Life for the missionaries was pretty tough. They seemed to die like flies over there, subject to tropical diseases unheard of back home. My grandfather came home alive, but with illnesses that blighted the rest of his life.

Back to Chilembwe, though. Booth hired Chilembwe as a ‘house boy’, basically a domestic servant, and proceeded to educate him along with the others in the mission he set up. He seems to have been a star pupil and part of the family. Booth’s daughter, Emily, wrote of him years later with sisterly affection. Booth and he travelled to the USA in 1897.

By 1915 Chilembwe was running his own mission, helping with the rather too many disputes the local Africans had with the English settlers, and campaigning against the idea that Africans should be helping fight the English war (WWI). And that is when the real trouble started. The actual incident seems to have been quite minor and, though it was represented as an African uprising, it resulted in about three English deaths, several injuries and Chilembwe and his friends were pursued by police and shot. There was also an unsuccessful and possibly unconnected attempt to raid the munitions depot in Blantyre, one of the key towns in Malawi. The whole affair seems to have been over in a week apart from a Commission of Inquiry launched by the Administration which concluded Chilembwe had been treated unfairly and the issues he had raised were valid.

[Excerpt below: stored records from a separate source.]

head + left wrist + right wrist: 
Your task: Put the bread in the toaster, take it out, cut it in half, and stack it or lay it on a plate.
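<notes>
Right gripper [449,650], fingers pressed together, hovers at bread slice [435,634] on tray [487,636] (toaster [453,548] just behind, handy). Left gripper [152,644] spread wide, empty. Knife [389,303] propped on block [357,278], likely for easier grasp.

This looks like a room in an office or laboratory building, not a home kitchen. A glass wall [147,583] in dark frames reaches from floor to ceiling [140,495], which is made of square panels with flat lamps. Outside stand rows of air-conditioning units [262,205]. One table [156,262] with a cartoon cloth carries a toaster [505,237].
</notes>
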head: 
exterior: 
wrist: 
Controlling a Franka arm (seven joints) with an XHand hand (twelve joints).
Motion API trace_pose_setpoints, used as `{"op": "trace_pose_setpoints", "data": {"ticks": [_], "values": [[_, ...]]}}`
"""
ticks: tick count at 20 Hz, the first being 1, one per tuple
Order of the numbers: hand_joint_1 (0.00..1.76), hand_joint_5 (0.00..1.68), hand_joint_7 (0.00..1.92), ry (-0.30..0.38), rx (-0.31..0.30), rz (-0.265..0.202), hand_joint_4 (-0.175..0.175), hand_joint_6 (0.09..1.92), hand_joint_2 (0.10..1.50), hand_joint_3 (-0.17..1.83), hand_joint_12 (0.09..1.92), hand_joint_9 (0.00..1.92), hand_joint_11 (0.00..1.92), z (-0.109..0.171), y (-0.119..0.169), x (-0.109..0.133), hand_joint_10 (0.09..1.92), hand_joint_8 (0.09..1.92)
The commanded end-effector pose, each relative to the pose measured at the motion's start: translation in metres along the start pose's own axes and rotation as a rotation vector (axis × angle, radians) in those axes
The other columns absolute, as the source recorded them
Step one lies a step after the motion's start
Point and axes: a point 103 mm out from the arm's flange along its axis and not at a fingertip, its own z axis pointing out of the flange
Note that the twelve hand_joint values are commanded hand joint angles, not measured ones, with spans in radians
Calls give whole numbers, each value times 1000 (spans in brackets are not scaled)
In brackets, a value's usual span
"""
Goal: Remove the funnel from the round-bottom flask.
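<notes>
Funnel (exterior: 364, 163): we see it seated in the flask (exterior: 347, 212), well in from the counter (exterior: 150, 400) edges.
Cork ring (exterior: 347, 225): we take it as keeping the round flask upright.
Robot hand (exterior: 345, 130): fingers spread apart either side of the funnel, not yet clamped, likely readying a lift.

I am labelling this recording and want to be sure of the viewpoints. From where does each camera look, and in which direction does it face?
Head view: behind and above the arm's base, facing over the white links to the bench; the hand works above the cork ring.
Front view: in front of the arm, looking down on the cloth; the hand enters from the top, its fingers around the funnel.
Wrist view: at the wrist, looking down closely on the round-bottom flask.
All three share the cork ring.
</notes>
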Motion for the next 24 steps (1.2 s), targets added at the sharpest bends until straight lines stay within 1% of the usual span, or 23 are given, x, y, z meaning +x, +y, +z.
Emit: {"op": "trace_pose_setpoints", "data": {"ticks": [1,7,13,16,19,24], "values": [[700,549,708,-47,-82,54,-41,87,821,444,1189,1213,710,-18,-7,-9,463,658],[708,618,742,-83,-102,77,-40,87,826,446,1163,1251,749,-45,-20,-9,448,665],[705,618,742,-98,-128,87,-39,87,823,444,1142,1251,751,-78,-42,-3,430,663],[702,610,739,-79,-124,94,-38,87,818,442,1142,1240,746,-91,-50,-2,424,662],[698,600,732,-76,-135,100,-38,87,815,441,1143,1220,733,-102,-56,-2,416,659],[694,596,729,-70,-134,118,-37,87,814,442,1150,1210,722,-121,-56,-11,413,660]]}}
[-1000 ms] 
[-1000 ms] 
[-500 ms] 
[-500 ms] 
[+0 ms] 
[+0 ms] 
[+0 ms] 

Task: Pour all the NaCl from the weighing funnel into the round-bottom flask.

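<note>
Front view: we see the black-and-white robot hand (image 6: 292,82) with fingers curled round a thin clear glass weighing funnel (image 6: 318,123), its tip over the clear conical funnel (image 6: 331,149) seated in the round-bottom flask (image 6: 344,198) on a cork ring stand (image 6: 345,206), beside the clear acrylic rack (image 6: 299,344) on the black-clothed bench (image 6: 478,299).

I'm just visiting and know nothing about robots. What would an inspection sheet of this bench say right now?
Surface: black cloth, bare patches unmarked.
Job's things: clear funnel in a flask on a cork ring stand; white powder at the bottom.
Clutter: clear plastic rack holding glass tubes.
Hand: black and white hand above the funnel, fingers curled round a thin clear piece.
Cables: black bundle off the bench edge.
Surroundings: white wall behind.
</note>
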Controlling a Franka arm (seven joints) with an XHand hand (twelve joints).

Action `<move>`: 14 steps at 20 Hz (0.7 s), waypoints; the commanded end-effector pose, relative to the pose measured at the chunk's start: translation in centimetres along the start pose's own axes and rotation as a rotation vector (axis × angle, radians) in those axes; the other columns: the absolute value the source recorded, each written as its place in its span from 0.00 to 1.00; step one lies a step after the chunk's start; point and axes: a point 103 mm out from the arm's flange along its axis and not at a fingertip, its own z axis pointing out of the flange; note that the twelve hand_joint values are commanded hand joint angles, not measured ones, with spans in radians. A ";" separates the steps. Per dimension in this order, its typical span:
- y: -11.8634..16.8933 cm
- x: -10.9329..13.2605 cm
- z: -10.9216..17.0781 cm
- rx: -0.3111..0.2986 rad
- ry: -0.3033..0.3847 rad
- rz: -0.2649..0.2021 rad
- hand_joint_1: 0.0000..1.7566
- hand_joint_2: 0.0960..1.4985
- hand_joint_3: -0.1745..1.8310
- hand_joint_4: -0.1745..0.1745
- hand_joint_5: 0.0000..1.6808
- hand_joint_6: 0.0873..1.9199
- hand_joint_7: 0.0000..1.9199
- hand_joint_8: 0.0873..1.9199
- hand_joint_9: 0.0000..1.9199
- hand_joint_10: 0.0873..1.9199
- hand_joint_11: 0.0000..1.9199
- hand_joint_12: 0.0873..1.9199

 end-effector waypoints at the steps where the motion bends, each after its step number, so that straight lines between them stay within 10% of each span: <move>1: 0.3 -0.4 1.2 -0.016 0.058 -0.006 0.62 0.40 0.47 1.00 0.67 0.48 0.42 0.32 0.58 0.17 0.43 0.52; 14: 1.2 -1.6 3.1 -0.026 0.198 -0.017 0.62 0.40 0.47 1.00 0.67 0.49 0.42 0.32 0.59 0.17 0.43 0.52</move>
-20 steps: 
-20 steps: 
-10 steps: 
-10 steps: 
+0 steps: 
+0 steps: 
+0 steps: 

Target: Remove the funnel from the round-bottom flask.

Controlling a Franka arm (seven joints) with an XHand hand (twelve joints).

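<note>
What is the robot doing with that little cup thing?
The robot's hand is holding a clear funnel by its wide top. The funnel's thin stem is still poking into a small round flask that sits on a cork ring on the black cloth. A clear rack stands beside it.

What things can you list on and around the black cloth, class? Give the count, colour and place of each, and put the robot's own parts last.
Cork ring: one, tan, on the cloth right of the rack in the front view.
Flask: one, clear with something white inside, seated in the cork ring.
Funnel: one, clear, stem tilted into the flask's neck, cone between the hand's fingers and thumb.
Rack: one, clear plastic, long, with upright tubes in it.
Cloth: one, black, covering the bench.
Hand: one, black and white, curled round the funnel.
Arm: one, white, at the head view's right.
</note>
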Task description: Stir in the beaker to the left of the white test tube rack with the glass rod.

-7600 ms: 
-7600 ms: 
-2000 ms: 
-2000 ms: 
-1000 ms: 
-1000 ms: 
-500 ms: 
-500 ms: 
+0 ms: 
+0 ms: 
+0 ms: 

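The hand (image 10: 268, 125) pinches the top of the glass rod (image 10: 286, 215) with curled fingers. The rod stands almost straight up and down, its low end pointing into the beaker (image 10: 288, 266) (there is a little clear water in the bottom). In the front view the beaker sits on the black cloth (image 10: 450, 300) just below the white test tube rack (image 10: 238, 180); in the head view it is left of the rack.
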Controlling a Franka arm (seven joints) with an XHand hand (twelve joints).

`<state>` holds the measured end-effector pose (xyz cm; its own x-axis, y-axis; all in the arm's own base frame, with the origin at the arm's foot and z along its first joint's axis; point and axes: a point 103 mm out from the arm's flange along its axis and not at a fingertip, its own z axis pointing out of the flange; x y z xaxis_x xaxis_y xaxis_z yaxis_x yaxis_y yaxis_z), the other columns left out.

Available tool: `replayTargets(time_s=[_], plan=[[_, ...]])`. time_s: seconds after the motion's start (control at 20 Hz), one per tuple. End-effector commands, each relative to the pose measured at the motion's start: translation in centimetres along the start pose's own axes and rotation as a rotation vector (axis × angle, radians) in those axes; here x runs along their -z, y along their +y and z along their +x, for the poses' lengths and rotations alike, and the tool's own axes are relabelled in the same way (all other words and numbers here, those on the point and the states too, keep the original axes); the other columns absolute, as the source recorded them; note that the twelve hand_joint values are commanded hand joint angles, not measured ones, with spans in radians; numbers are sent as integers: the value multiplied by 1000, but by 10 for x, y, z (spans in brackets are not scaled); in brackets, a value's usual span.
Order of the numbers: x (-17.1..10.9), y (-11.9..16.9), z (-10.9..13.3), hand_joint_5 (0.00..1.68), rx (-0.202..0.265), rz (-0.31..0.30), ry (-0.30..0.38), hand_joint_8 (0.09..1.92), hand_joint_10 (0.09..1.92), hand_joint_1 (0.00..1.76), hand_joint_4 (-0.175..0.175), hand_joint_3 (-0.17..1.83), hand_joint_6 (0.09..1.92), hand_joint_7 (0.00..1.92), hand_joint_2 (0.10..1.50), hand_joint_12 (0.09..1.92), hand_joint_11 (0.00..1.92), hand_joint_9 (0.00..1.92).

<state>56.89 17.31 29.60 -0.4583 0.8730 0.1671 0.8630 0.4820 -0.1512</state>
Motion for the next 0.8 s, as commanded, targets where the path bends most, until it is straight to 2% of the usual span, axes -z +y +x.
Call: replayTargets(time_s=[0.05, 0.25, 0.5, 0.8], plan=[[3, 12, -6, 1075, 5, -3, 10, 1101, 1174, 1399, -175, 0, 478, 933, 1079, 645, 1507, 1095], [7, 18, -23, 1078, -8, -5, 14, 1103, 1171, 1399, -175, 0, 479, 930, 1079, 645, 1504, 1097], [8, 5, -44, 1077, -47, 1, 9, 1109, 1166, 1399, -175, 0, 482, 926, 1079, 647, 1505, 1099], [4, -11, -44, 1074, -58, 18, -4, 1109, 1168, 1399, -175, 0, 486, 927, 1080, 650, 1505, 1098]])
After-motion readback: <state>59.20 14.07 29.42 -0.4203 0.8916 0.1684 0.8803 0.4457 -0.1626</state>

But where communication is tricky rumours can spread. My grandfather was quite some distance from the centre of it but he heard of the Chilembwe ‘movement’. Here is what he says:

It was while I was building the church at Kayoyo that the “Chilembwe” movement started probably influenced by some enemy in Britain. Anyhow it never got beyond Blantyre where it started. The order was sent out for every boy to kill his master and thus free the country of whites so that Chilembwe would take charge. It was some while before I heard of this through the mail and I asked Stephen about it, had he heard about Chilembwe?
“Yes”.
“Why didn’t you tell me, were there not enough of us here to protect you?”
“Why should I cause you worry?”
Can we trust a native? And this was the man who was allotted the job of cutting my throat according to Chilembwe.

Of course it is more likely that Chilembwe issued no such orders, but it also looks like if he had the missionaries at least would have been safe enough. The Africans seemed to have a pretty clear idea of the missionaries’ motives, understanding that these were good people doing their best, and they responded accordingly.